1) Neat in a tulip shaped glass; this is how I choose to taste a whisky for the first time or when writing a tasting (for beginners, “tulip shaped” can get very specific, but generally any glass that narrows at the top will do nicely). I always use the same glass for consistency sake (but I wash it after each use, I promise).
2) The Nose. The first thing you notice about a quality (or poor quality) whisk(e)y when you bring it up to your nose is the aroma. Some aroma’s are gentle and pleasant, some are harsh and overpowering, while others find delicate balance. My goal when describing the nose of a whisky is to let you know what to expect. Some reviewers like to tell you all sorts of wondrous things they can smell when they nose a whisky. It’s a great skill, but as I am designing this site mainly for those looking to jump into whisky, I choose to list only the obvious. There is a large chance you’ll smell something I didn’t or that you’ll experience the nose of a whisky in a different way. That’s fine, it’s just part of the process.

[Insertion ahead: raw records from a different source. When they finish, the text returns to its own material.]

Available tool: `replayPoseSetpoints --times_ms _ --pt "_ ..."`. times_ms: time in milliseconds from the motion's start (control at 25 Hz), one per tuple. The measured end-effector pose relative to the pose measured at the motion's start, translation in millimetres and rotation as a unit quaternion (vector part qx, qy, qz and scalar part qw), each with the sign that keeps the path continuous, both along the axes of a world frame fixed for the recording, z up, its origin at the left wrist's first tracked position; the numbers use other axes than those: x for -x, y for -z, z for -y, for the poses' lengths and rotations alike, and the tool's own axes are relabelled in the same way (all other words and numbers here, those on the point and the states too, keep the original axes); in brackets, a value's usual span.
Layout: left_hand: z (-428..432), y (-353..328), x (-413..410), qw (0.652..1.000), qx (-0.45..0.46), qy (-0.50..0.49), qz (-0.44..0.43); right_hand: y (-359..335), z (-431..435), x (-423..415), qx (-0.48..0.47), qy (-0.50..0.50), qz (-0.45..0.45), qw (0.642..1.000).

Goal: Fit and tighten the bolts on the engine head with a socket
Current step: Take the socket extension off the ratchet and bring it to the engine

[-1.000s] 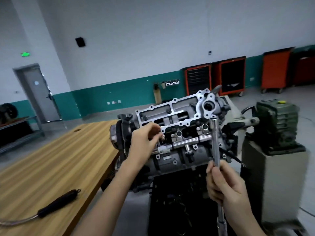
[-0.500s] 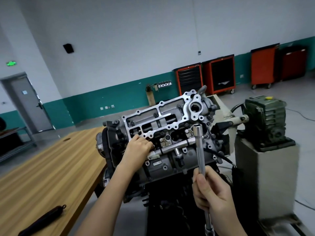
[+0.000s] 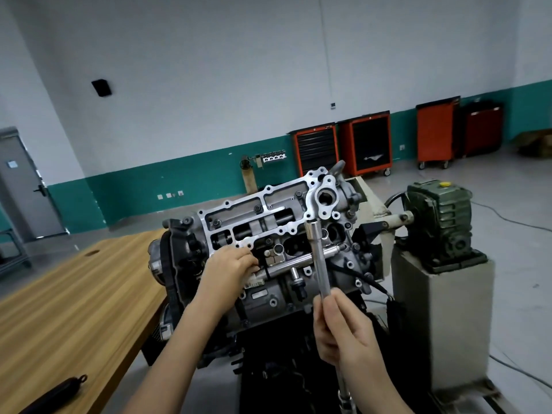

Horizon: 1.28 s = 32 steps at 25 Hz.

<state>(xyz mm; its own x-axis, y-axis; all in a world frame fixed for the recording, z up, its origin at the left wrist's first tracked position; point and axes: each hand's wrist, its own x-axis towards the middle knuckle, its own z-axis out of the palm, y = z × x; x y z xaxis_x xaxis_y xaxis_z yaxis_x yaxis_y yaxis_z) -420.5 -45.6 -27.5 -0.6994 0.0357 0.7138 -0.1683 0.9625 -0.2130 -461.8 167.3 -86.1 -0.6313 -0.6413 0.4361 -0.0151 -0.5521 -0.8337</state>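
Observation:
The engine head (image 3: 268, 216), a silver casting with bolt holes and dark bolt heads, sits tilted on a stand in the middle of the view. My left hand (image 3: 230, 273) rests against its lower left face with curled fingers; whether they pinch a bolt is hidden. My right hand (image 3: 343, 327) grips a long silver socket extension (image 3: 319, 261) that points up, its socket tip in front of the head's right part, apart from my left hand.
A wooden table (image 3: 68, 306) stands at the left with a black tool handle (image 3: 56, 395) near its front edge. A green gearbox (image 3: 442, 219) on a grey pedestal (image 3: 442, 324) stands right of the engine. Orange tool carts (image 3: 367, 144) line the far wall.
My left hand dropped from the head's upper holes to its lower left face. The socket extension stayed upright in my right hand. The camera view shifted slightly right and up.

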Motion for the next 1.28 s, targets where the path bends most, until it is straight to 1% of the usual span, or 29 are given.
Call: replayPoseSetpoints --times_ms 40,80,120,160,200,240,320,360,480,520,600,680,760,880,920,1000,1080,1200,1240,1280 --pt "-18 13 -12 0.991 -0.114 0.065 -0.038 -5 5 2 0.010 0.004 -0.005 1.000" --pt "-44 24 -23 0.963 -0.236 0.125 -0.032 -11 10 3 0.032 0.006 -0.009 0.999" --pt "-70 35 -32 0.928 -0.336 0.164 0.000 -18 16 3 0.058 0.006 -0.016 0.998" --pt "-93 41 -39 0.896 -0.406 0.178 0.035 -27 23 2 0.083 0.006 -0.026 0.996" --pt "-107 44 -41 0.873 -0.449 0.180 0.058 -37 29 0 0.104 0.009 -0.037 0.994" --pt "-112 43 -42 0.868 -0.462 0.172 0.058 -47 33 -3 0.120 0.012 -0.049 0.992" --pt "-109 32 -44 0.901 -0.404 0.158 0.002 -67 36 -10 0.139 0.018 -0.093 0.986" --pt "-103 26 -44 0.914 -0.374 0.153 -0.025 -76 35 -11 0.145 0.031 -0.133 0.980" --pt "-79 11 -39 0.940 -0.310 0.117 -0.082 -98 25 -10 0.156 0.072 -0.284 0.943" --pt "-69 7 -35 0.947 -0.288 0.100 -0.104 -101 24 -8 0.157 0.078 -0.317 0.932" --pt "-50 1 -25 0.953 -0.258 0.087 -0.136 -99 26 -7 0.137 0.101 -0.351 0.921" --pt "-37 2 -16 0.955 -0.245 0.097 -0.132 -88 34 -6 0.100 0.146 -0.370 0.912" --pt "-28 14 -11 0.954 -0.251 0.119 -0.109 -72 42 -1 0.077 0.180 -0.376 0.906" --pt "-13 31 -5 0.951 -0.271 0.125 -0.077 -55 55 13 0.065 0.207 -0.357 0.909" --pt "-8 36 -2 0.951 -0.278 0.118 -0.063 -51 60 18 0.060 0.224 -0.360 0.904" --pt "-2 42 5 0.948 -0.297 0.108 -0.034 -41 68 25 0.044 0.254 -0.394 0.882" --pt "0 48 9 0.943 -0.314 0.102 -0.026 -27 72 27 0.047 0.232 -0.422 0.875" --pt "3 53 12 0.950 -0.296 0.090 -0.038 -7 68 24 0.049 0.138 -0.429 0.892" --pt "4 54 12 0.945 -0.311 0.096 -0.033 -5 68 24 0.041 0.135 -0.445 0.884" --pt "4 53 11 0.938 -0.331 0.099 -0.025 -7 69 23 0.037 0.158 -0.467 0.869"
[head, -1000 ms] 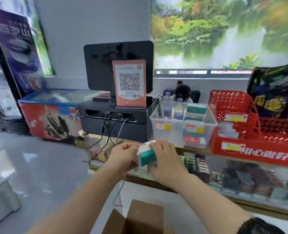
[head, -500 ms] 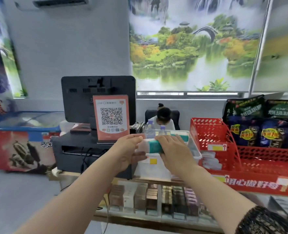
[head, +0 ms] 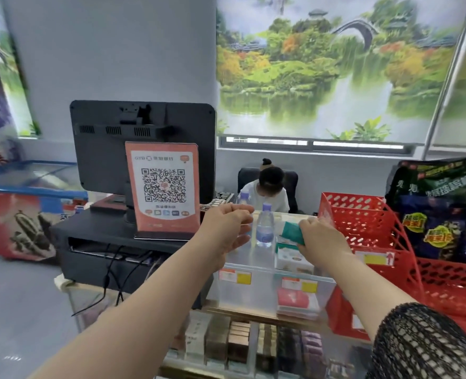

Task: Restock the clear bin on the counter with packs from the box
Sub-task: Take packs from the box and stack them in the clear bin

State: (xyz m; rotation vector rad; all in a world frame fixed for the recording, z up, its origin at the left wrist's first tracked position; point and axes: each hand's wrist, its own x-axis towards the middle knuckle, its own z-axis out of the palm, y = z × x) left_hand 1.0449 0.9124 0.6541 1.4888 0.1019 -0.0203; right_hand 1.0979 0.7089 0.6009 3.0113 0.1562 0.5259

3) Mouth Feel. It’s really easy to put a label on the body of a whisk(e)y but the difficult part for an amateur drinker is knowing what the difference between “medium” and “full” is. Most experienced drinkers will admit to having gone back to something they once thought was a full bodied spirit to find it much more mellow the second time through. What I aim to describe here is not only the body of the whisky but also the tastes and effects it has on the mouth. Does it drink dry like a red wine? Does the taste overwhelm the taste buds or is it there just enough to be noticed and nothing more?
4) Finish. Everyone knows how you finish is important. Just ask your significant other. Does the taste linger after you swallow? Does it remain on your lips? Is there a lot of burn?
5) My goal with each tasting is to give you enough information for you to decide if a whisk(e)y is worth spending your hard earned money on, based on your preferences. I hope to start conversations with my readers about wonderful, wonderful spirits. I’ll leave any closing notes here.